Train a new Word2Vec model using gensim with the text8 corpus available in the python package ([reference](https://radimrehurek.com/gensim/downloader.html)). Compute the training time for the model and store it for subsequent steps.

In [None]:
! pip install --upgrade gensim

In [None]:
# Your code here

### **Question 2**:
Perform intrinsic evaluation of the model for the task of word analogy by exploiting the data collection available [here](https://raw.githubusercontent.com/MorenoLaQuatra/DeepNLP/main/practices/P2/google_analogies.csv). 

1. read CSV file
2. group analogy entries by type (column: `type`)
3. for each type entry (**in the lab, just set type="family"** to reduce the required time) use the first 3 word vectors to compute the fourth
    - Entry: `Athens,Greece,Baghdad,Iraq`
    - `v(Greece) - v(Athens) + v(Baghdad) = res_v` 
    - Get the most similar vectors to `res_v`
    - Compute in how many cases the correct word is among the top K (if `v[Iraq]` is among the K most similar words) with `K = 1, 3, 5, 10`

$top(k) = \dfrac{\sum_{i=1}^{N} f(i)}{|E|}$

where $f(i) = 1$ if the target word is among the top k and $f(i) = 0$ otherwise.

$|E|$ is the total number of entries for the considered type.

**Notes:**
1. Try with the model trained on `text8`, is there any issue?
2. Test the model trained on Google News available in gensim.



In [None]:
%%capture
! wget https://raw.githubusercontent.com/MorenoLaQuatra/DeepNLP/main/practices/P2/google_analogies.csv
! pip install --upgrade pandas

In [None]:
# Executing this cell could take ~5 minutes
import gensim.downloader
w2v_google_news_model = gensim.downloader.load('word2vec-google-news-300')

In [None]:
# Your code here

### **Question 3:**

Train a new FastText model using gensim with text8 corpus available in the python package ([reference](https://radimrehurek.com/gensim/downloader.html)). Compute the training time for the model and store it for subsequent steps. 

- Is there any significant difference in training time if compared with Word2Vec training?

In [None]:
# Your code here

### **Question 4:**
Score the FastText model by exploiting the same methodology presented in Q2. 

**Notes:**
- Is there any issue similar to Word2Vec model?
- Test the model trained on Wikipedia+News available in gensim.

In [None]:
# Your code here

### **Question 5** (optional) 
Evaluate Word2Vec and FastText models  on the analogy task for the whole dataset (include all analogy types).

In [None]:
# Your code here

## Sentence Embeddings

Key takeaways from lessons and in-class practices:
- Doc2Vec is an extension of the Word2Vec framework
- It incorporate Document ID to obtain a more accurate representation of a document/paragraph
- Training document vectors are pre-computed, however you can infer vectors for new documents
- InferSent exploit a deep learning architecture to supervisedly learn sentence representations
- InferSent vectors could exploit both Word2Vec or FastText as word embedding models.

### **Question 6:**

Train a Doc2Vec model using gensim with text8 corpus. Compute the training time for the model and store it for subsequent steps.

In [None]:
# Your code here

### **Question 7 (qualitative Evaluation)**
Perform some qualitative experiments by computing the cosine similarities between sentences composed by yourself.

In [None]:
# Your code here

### **Question 8** (Extrinsic Evaluation)

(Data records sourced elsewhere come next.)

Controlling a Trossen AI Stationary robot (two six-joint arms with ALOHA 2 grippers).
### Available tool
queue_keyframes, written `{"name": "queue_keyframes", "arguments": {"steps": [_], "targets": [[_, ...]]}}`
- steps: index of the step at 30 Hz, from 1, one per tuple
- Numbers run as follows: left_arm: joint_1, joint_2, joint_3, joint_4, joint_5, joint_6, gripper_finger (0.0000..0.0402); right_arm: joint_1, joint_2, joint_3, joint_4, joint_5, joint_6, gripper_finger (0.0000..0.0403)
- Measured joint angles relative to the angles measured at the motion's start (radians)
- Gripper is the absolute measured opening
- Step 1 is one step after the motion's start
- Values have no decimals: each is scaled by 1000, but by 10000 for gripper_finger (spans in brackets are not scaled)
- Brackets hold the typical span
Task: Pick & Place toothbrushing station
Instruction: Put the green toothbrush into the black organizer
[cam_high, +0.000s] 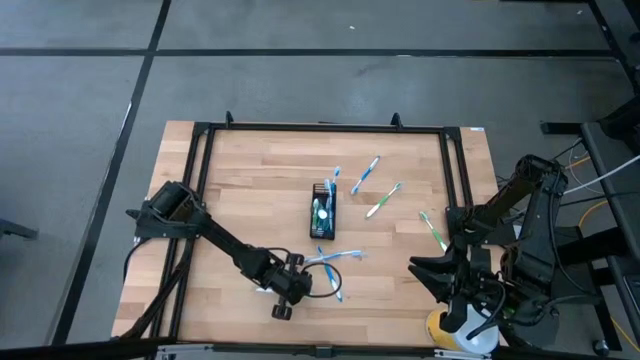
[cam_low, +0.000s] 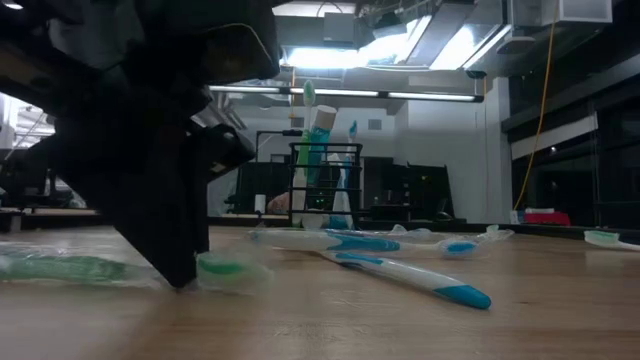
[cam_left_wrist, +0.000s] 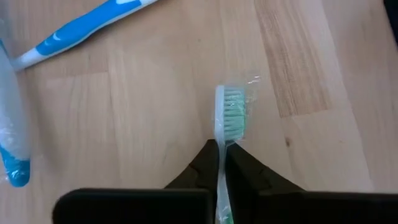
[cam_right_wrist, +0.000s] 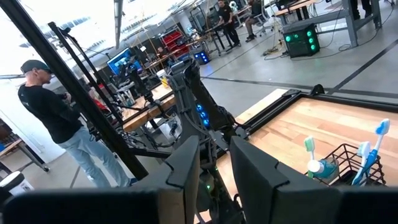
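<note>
The black mesh holder (cam_high: 322, 212) stands mid-table with a blue tube and brushes upright in it; the right wrist view shows it too (cam_right_wrist: 348, 165). A green-white toothbrush (cam_left_wrist: 232, 115) in clear wrap lies flat on the wood near the front edge. My left gripper (cam_left_wrist: 221, 150) is down on the toothbrush (cam_low: 225, 267) and shut on it, low at the table (cam_high: 290, 285). Blue-white toothbrushes (cam_high: 335, 258) lie just right of the gripper. My right gripper (cam_right_wrist: 214, 168) hangs open and level, high at the table's right side (cam_high: 440, 272). My left gripper pinches the green-white toothbrush's neck (cam_left_wrist: 219, 163), just behind the bristle head, between its two fingertips. The fingers slant down from above, one on each side of the neck. The brush lies flat on the table, its handle (cam_low: 60, 268) and head both on the wood.
More toothbrushes lie right of the holder: a blue one (cam_high: 365, 173) and two green ones (cam_high: 383, 200) (cam_high: 433, 230). A yellow-and-white cup (cam_high: 460, 330) stands at the front right corner. A black frame (cam_high: 320, 127) runs around the table. A person (cam_right_wrist: 56, 124) stands beyond the table.
</note>
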Motion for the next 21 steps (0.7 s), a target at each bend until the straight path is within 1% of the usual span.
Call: {"name": "queue_keyframes", "arguments": {"steps": [3,6,11,15,19,21], "targets": [[0,-10,4,-18,-5,-6,6,0,-1,0,0,0,-3,96],[5,-37,20,-32,-35,-6,5,1,-1,0,0,0,-4,96],[26,-102,39,-60,-112,-6,4,2,-2,0,1,0,-15,96],[57,-189,50,-89,-223,-19,4,2,-2,0,8,16,-27,96],[113,-294,49,-94,-381,-41,4,2,-2,0,8,23,-34,96],[147,-348,49,-64,-454,-44,3,2,-2,0,8,24,-40,96]]}}
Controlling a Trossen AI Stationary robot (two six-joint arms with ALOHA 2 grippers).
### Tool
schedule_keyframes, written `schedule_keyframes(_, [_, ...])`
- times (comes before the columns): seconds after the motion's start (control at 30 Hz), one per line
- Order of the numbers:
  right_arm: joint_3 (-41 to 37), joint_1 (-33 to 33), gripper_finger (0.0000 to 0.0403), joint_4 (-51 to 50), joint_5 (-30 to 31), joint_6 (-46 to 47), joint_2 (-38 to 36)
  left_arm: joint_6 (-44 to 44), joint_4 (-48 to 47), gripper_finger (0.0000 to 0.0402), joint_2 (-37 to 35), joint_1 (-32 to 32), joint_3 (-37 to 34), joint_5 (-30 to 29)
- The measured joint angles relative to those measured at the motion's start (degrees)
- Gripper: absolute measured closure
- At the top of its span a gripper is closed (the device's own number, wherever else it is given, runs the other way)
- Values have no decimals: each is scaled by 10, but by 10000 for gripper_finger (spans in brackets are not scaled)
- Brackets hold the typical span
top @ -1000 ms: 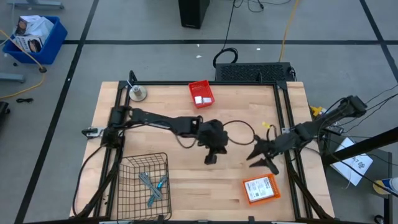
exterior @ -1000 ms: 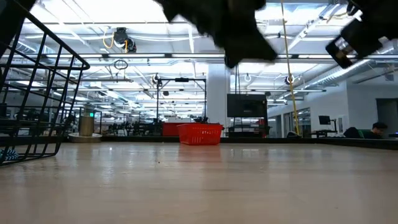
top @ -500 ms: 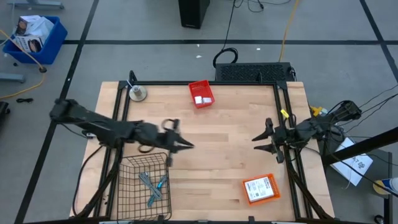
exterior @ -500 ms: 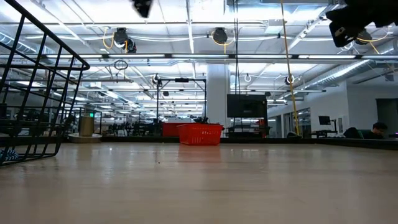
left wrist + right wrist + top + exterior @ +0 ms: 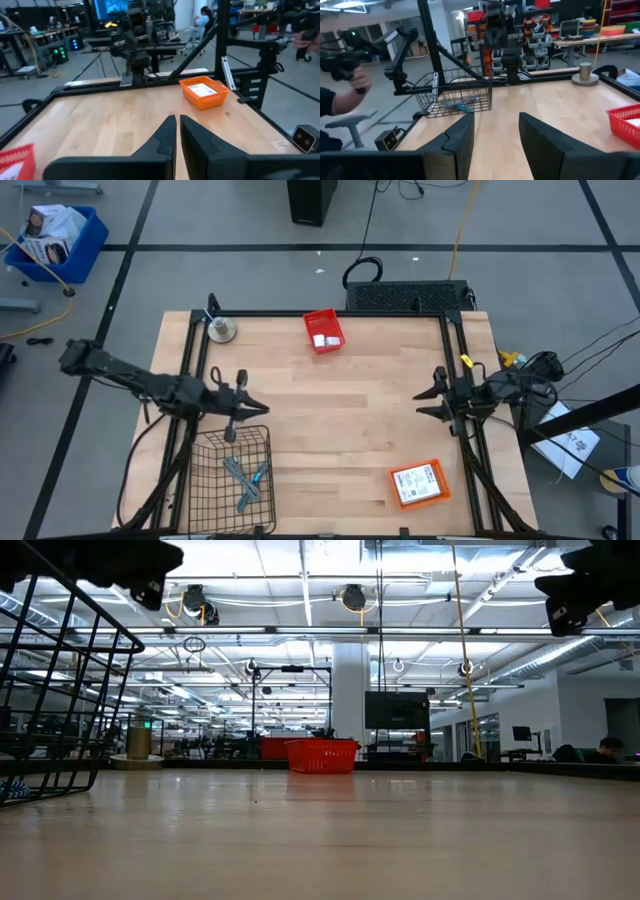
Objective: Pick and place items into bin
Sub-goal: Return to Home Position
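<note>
The wire basket (image 5: 236, 470) stands at the table's near left corner, and a grey metal tool (image 5: 234, 470) and a teal-handled tool (image 5: 258, 477) lie in it. My left gripper (image 5: 256, 407) hovers shut over the basket's far rim; the left wrist view shows its fingers (image 5: 176, 134) almost together, pointing level across the table. My right gripper (image 5: 432, 400) is open at the right edge, holding nothing, and its fingers (image 5: 495, 132) point toward the basket (image 5: 455, 92). White items lie in a red bin (image 5: 323, 331). A printed packet lies in an orange bin (image 5: 418, 482).
A round silver disc (image 5: 221, 330) sits at the far left corner. The red bin (image 5: 322, 755) is at the far middle and the orange bin (image 5: 202, 92) near the right. Bare wood lies between them. A person's hand (image 5: 356, 80) shows beyond the table's left side.
My left gripper has swung from the table's middle back toward the left edge, ending over the basket's far rim and pointing level. My right gripper has drawn back toward the right edge. The things in the basket and bins have stayed put.
</note>
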Motion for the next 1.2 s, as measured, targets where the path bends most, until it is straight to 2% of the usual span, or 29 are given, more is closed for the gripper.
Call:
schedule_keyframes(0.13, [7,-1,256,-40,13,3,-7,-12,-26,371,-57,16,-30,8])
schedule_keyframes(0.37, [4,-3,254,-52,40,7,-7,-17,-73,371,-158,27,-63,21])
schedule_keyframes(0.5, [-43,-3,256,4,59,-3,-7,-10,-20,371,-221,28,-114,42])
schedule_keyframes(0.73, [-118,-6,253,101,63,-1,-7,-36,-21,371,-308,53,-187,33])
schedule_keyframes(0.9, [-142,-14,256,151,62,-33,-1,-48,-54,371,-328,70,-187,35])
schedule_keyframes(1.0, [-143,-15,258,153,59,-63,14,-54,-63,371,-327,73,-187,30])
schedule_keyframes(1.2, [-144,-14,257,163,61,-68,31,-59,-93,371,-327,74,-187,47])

Extrinsic evaluation measure performance of the word/sentence/paragraph embedding model for a downstream NLP task (e.g., Text Classification).

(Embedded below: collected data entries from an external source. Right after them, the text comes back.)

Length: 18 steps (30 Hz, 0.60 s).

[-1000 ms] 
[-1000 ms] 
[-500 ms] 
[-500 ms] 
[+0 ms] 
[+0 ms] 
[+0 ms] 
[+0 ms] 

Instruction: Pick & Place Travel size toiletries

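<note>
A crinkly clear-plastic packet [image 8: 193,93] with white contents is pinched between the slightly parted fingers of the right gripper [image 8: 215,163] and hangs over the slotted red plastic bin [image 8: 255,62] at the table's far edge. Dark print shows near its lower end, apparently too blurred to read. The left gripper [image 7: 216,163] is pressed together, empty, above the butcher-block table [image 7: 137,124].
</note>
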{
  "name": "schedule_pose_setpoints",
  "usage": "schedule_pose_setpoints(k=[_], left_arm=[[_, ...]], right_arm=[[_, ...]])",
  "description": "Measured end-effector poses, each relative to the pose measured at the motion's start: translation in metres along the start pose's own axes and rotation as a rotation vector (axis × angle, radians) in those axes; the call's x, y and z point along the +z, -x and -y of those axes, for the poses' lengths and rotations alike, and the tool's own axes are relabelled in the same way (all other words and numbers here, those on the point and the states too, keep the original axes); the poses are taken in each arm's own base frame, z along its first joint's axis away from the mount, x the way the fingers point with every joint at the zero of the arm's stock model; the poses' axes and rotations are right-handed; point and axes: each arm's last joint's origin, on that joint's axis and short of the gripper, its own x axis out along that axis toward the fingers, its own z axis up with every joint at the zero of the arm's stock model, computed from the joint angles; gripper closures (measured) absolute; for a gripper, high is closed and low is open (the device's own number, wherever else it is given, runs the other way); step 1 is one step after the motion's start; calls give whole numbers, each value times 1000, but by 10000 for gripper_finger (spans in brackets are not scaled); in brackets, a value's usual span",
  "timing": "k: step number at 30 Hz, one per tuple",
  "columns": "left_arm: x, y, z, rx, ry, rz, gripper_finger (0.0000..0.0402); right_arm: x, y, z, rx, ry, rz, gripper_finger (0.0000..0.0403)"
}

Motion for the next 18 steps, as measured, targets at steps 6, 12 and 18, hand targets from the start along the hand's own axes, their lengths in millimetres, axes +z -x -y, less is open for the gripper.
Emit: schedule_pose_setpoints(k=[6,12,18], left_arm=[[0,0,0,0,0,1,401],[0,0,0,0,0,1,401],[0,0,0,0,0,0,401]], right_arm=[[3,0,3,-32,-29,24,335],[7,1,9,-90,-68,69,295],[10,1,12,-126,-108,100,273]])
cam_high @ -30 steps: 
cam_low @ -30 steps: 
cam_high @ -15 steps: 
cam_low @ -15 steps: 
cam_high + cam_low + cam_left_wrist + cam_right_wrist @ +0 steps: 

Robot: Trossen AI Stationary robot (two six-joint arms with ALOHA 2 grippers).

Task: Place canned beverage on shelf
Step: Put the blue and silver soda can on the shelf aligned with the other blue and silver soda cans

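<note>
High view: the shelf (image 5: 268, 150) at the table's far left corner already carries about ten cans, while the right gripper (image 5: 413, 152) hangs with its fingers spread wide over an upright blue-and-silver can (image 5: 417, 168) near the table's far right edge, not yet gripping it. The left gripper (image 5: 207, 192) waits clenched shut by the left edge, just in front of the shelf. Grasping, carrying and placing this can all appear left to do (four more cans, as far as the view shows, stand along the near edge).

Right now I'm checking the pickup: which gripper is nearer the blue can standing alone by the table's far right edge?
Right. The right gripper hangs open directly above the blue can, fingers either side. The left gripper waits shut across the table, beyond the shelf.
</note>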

We can use different configuration, training corpora or even different models to build a complete architecture for the task at hand.

For this practice we use the text classification dataset available [here](https://github.com/MorenoLaQuatra/DeepNLP/blob/main/practices/P2/news_headline_classification.csv) - [source: Kaggle](https://www.kaggle.com/rmisra/news-category-dataset)

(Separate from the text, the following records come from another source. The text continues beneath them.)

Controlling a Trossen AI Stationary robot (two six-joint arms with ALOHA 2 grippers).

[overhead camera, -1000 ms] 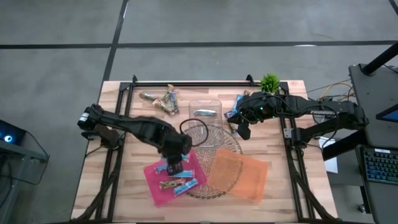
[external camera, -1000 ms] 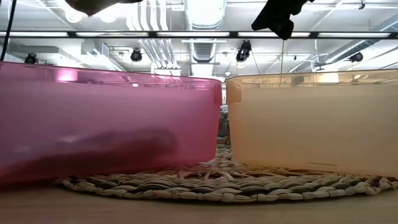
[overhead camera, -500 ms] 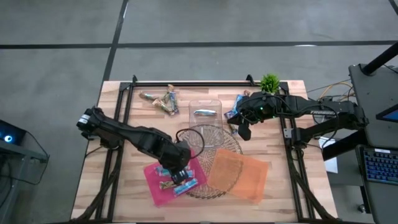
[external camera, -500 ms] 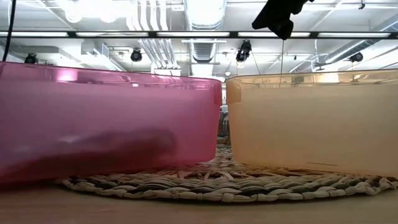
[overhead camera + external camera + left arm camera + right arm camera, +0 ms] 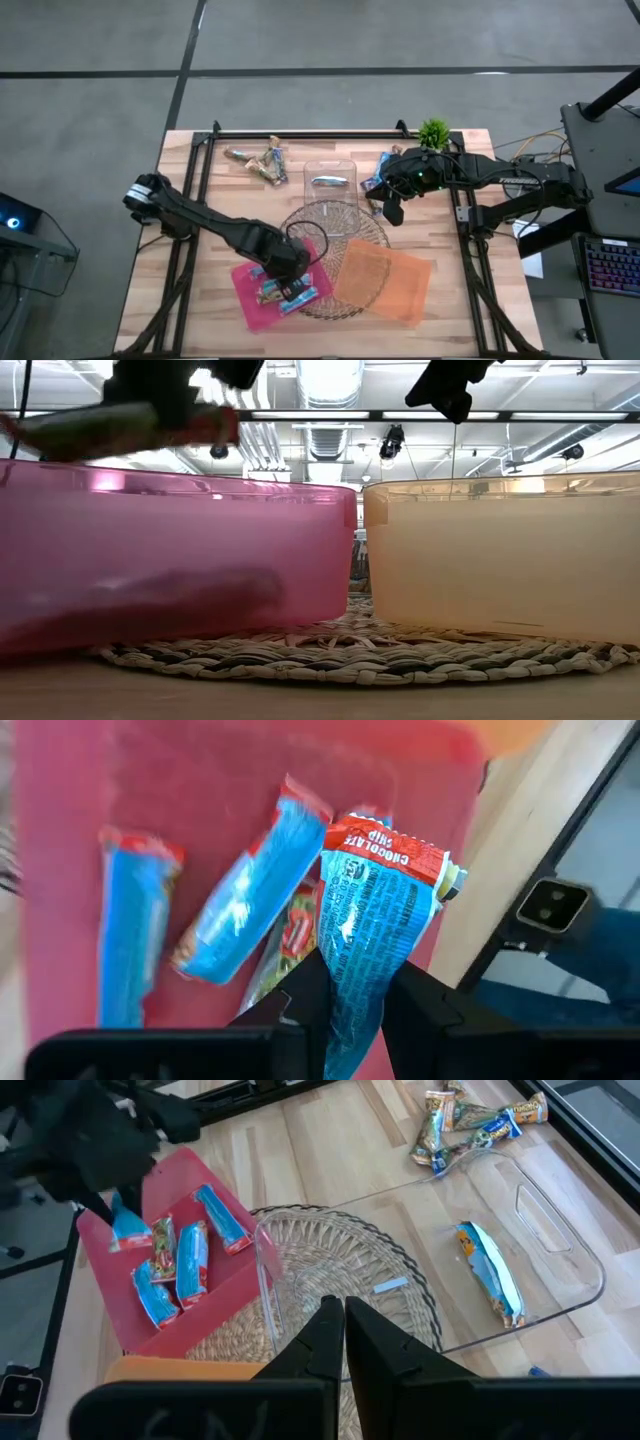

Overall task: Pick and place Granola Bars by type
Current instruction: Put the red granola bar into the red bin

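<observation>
The left pincer [image 5: 284, 283] hangs over the pink tray [image 5: 243, 285], clamped on one end of a blue granola bar [image 5: 375, 915] that sticks out past its fingertips. Other bars [image 5: 178, 1258] lie in the tray below. The right pincer [image 5: 392, 210], fingers closed and empty, waits above the surface [image 5: 190, 230] beside the clear box [image 5: 330, 180].

1 camera looks straight down, 1 sits at table level, 2 ride wrists; all share the pink tray [image 5: 247, 290].
</observation>
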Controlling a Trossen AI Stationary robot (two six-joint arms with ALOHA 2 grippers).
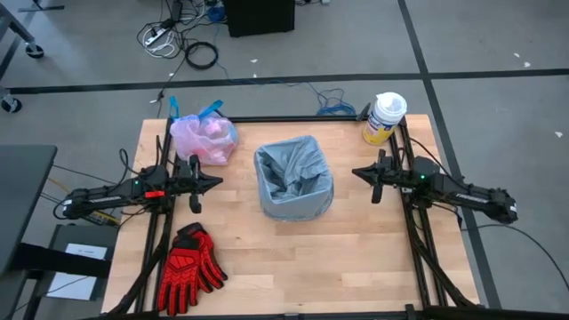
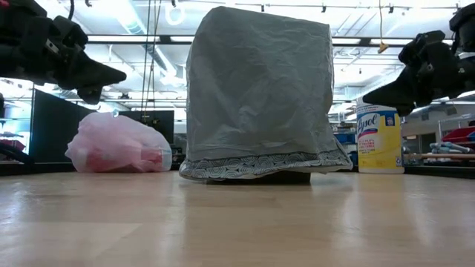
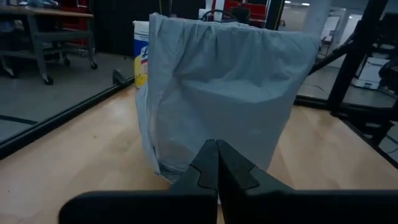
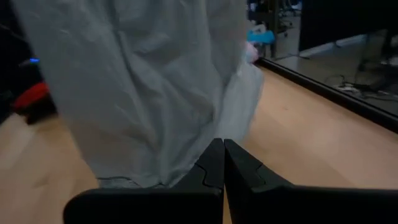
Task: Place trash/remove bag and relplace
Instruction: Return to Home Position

**Note:** consider using just the first 10.000 headlines to reduce runtime during the lab.

Compute the accuracy of 3 classification models each one built with one of the models introduced in this practice:
- Word2Vec model pretrained on Google News corpus
- FastText model pretrained on Wikipedia+News corpus
- **[Optional]** Doc2Vec model pretrained on Text8 corpus
- **[Optional]** InferSent pretrained model (v2) - [reference](https://github.com/facebookresearch/InferSent)

The procedure to create a classification system is sketched below:
1. Choose a machine learning (multi-class) classifier (e.g., MLP)
2. Split the data collection in train/test (80%/20%)
3. Use text vectors obtained by pretrained model as input of the classifier
4. Measure the accuracy of the classification system
5. Repeat step 3-4 using different embedding models 


**Note:** You need to choose an aggregation function (e.g., average) to obtain sentence embeddings from word vectors.

Which model has better performance? Report the performance of each variant of the classification system.

In [None]:
!wget https://raw.githubusercontent.com/MorenoLaQuatra/DeepNLP/main/practices/P2/news_headline_classification.csv

In [None]:
# Your code here

**Word2Vec + Average aggregation function**

In [None]:
# Your code here

**FastText + Average aggregation function**

In [None]:
# Your code here

**Doc2Vec (Text8)**

In [None]:
# Your code here

**InferSent**

In [None]:
%%capture
# InferSent download required files

! mkdir fastText
! curl -Lo fastText/crawl-300d-2M.vec.zip https://dl.fbaipublicfiles.com/fasttext/vectors-english/crawl-300d-2M.vec.zip
! unzip fastText/crawl-300d-2M.vec.zip -d fastText/
! mkdir encoder
! curl -Lo encoder/infersent2.pkl https://dl.fbaipublicfiles.com/infersent/infersent2.pkl
! git clone https://github.com/facebookresearch/InferSent.git

In [None]:
from InferSent.models import InferSent
import torch
V = 2
MODEL_PATH = 'encoder/infersent%s.pkl' % V
params_model = {'bsize': 64, 'word_emb_dim': 300, 'enc_lstm_dim': 2048,
                'pool_type': 'max', 'dpout_model': 0.0, 'version': V}
infersent = InferSent(params_model)
infersent.load_state_dict(torch.load(MODEL_PATH))

W2V_PATH = 'fastText/crawl-300d-2M.vec'
infersent.set_w2v_path(W2V_PATH)

In [None]:
# Your code here